En substituant la valorisation individuelle au bien commun, la théorie du capital humain a créé les outils de promotion d’un marché éducatif. Le postulat consiste à évaluer comparativement les effets bénéfiques indirects de l’éducation pour la société dans son ensemble (réduction de la grande pauvreté, baisse de la criminalité, amélioration de l’état de santé, baisse de la mortalité infantile) et les revenus que chaque individu peut escompter en retour des investissements qu’il consent à faire dans son capital humain. Si la rentabilité privée est supérieure à la rentabilité collective, alors l’éducation ne doit pas être financée par de l’argent public. Cette doctrine, promue par la Banque mondiale, conduit à poser l’accroissement du financement privé de l’Université — sinon sa privatisation pure et simple — comme une nécessité absolue, l’éducation primaire étant la seule susceptible de remplir les critères de rentabilité collective. Les conceptions néolibérales de l’École promettent ainsi d’offrir à chaque enfant l’éducation la plus adaptée à sa personnalité et à ses besoins, en remplaçant l’idéal républicain d’une École qui jugule les inégalités sociales par celle du « chèque éducation ». C’est aussi l’essence du programme de transformation libellé par Aghion et Cohen pour l’Université : sa mise en œuvre, fidèle par-delà les alternances politiques, ne peut s’achever sans la dérégulation des frais d’inscription.

Cependant, le programme d’Aghion et Cohen n’est pas totalement en phase avec la conception néolibérale du capital humain de Becker ni a fortiori avec celle de Schultz[6] : dans le rapport Aghion-Cohen, les procédures de mise en concurrence ne portent pas sur la fixation d’un prix, ni sur le retour sur investissement de telle ou telle formation professionnalisante ; leur fonction est d’apprécier la qualité de la recherche ou de l’enseignement. Le tour de force de Becker consiste à mettre en relation satisfaction intime et valeur économique, en adoptant un point de vue individuel. Ceci devient inopérant dès lors qu’il s’agit d’allouer les ressources entre chercheurs ou entre établissements, en sorte d’optimiser la production scientifique et technique ainsi que la formation de la population. Se pose également la question d’une évaluation pour laquelle on ne peut guère s’appuyer sur les outils servant ordinairement à mesurer la valeur d’une production marchande. Aghion et Cohen utilisent des indicateurs de productivité du travail savant qui n’ont ni sens, ni rationalité, ni rigueur, et qui font fi de la littérature scientifique sur la quantification. On est loin de l’exigence analytique de Schultz comme de celle de Becker ; on serait plus proche de Friedman : « C’est une idée fausse et qui a causé de grands dommages, de vouloir tester les postulats. Non seulement il n’est pas nécessaire que les hypothèses de base soient réalistes, mais il est avantageux qu’elles ne le soient pas. »[7]

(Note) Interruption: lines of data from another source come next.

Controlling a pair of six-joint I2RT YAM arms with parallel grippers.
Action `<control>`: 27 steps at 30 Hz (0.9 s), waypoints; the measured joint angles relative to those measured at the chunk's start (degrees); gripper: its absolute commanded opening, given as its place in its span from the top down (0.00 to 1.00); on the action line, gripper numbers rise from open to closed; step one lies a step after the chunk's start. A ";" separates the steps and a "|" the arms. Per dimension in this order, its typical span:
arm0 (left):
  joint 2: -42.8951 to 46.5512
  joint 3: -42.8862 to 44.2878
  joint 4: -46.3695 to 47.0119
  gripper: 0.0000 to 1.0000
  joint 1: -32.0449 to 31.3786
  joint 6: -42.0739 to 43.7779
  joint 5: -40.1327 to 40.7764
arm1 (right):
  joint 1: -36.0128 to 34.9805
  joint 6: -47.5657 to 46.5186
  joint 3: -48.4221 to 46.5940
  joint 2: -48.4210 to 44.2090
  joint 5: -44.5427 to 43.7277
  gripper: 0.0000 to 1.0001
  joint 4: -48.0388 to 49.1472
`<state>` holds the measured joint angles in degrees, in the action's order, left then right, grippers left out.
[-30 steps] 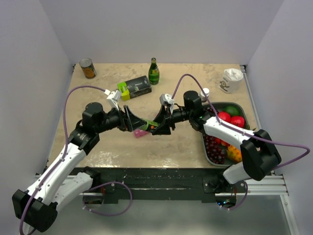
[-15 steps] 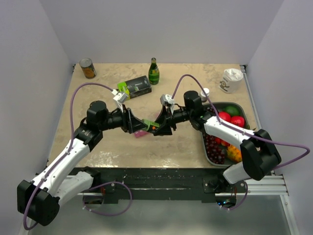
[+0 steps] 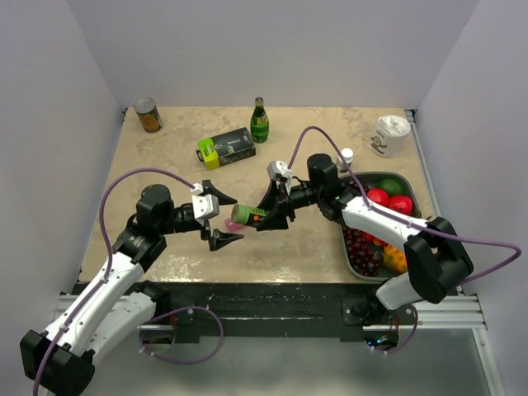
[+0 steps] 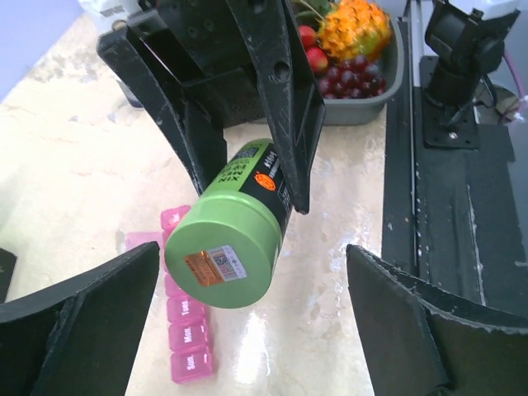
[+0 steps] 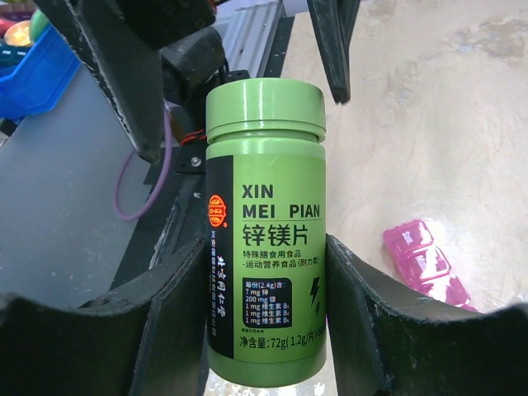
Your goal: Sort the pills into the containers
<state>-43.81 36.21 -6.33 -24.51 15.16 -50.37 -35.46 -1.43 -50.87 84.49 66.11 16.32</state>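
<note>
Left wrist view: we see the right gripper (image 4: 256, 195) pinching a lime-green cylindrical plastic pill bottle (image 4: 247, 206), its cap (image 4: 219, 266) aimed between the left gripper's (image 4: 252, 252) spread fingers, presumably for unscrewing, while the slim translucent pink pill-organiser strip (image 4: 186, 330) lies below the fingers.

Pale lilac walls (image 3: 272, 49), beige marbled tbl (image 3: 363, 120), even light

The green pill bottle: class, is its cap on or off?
On. The green pill bottle, held by the right gripper, shows its cap seated on top in both wrist views.
</note>
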 measured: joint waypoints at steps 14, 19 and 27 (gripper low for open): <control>13.11 -1.81 2.51 0.01 0.00 -37.51 24.81 | 0.22 -0.33 0.00 0.00 -0.74 1.00 -0.04; 9.05 -0.17 0.52 0.01 0.00 -51.69 25.90 | 0.22 -0.35 -0.02 0.00 -0.87 1.00 -0.04; 1.27 0.02 0.24 0.22 0.00 -63.93 23.67 | 0.22 -0.35 -0.02 0.00 -1.05 1.00 -0.04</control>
<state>-42.54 36.23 -6.09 -24.51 -48.77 -26.70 -35.24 -1.78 -50.89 84.49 65.06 16.27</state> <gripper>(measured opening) 0.867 0.536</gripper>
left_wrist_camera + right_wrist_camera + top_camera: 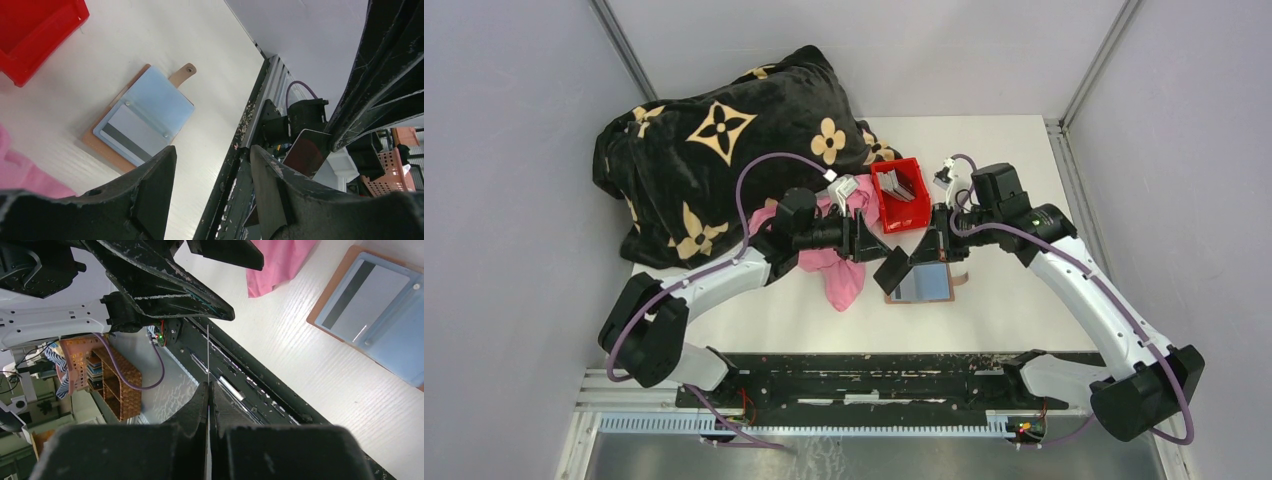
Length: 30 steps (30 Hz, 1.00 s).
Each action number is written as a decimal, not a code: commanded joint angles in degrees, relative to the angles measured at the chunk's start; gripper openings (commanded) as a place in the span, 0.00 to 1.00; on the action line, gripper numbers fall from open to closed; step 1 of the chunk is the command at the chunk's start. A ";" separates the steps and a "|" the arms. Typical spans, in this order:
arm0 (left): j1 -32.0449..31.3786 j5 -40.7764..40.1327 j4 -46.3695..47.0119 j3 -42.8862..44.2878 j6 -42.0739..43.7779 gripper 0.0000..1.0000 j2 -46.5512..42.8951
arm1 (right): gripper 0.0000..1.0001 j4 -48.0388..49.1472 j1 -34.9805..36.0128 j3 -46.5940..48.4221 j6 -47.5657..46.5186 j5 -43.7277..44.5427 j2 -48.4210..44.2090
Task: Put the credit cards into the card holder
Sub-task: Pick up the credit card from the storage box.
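The right claw pinches one credit card edge-on, a thin pale line rising from its closed tips, while my left claw stands wide and empty close by. The card holder lies open just right of centre in the overhead view, a striped card already in its pale blue sleeves. The red bin sits above it. I would tip the held card flat, line it up with a free sleeve mouth and slide slowly, the left claw pinning the holder.
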 commanded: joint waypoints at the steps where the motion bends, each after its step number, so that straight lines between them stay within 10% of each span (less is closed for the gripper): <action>1: 2.07 3.82 5.45 -0.17 -3.46 0.64 -2.67 | 0.01 4.11 -0.06 -0.29 1.32 -2.56 -0.95; 30: 4.43 10.04 3.52 -4.86 -5.63 0.62 -6.69 | 0.01 14.05 -1.73 -5.98 3.86 -7.22 3.73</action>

De fait, les procédures de mise en concurrence sont directement inspirées du néomanagement, dont les penseurs ont eux aussi investi la notion de capital humain, dans un second virage qui en change la nature. À l’organisation du travail de l’ère fordiste, fondée sur la rationalisation, l’autorité, l’impersonnalité des fonctions spécialisées, l’ordre et surtout la hiérarchie, s’est substituée depuis le tournant des années 1980 une administration des conduites qui travaille à la destruction des structures collectives pour parvenir à une individualisation maximale de la relation salariale et prévenir toute volonté de résistance.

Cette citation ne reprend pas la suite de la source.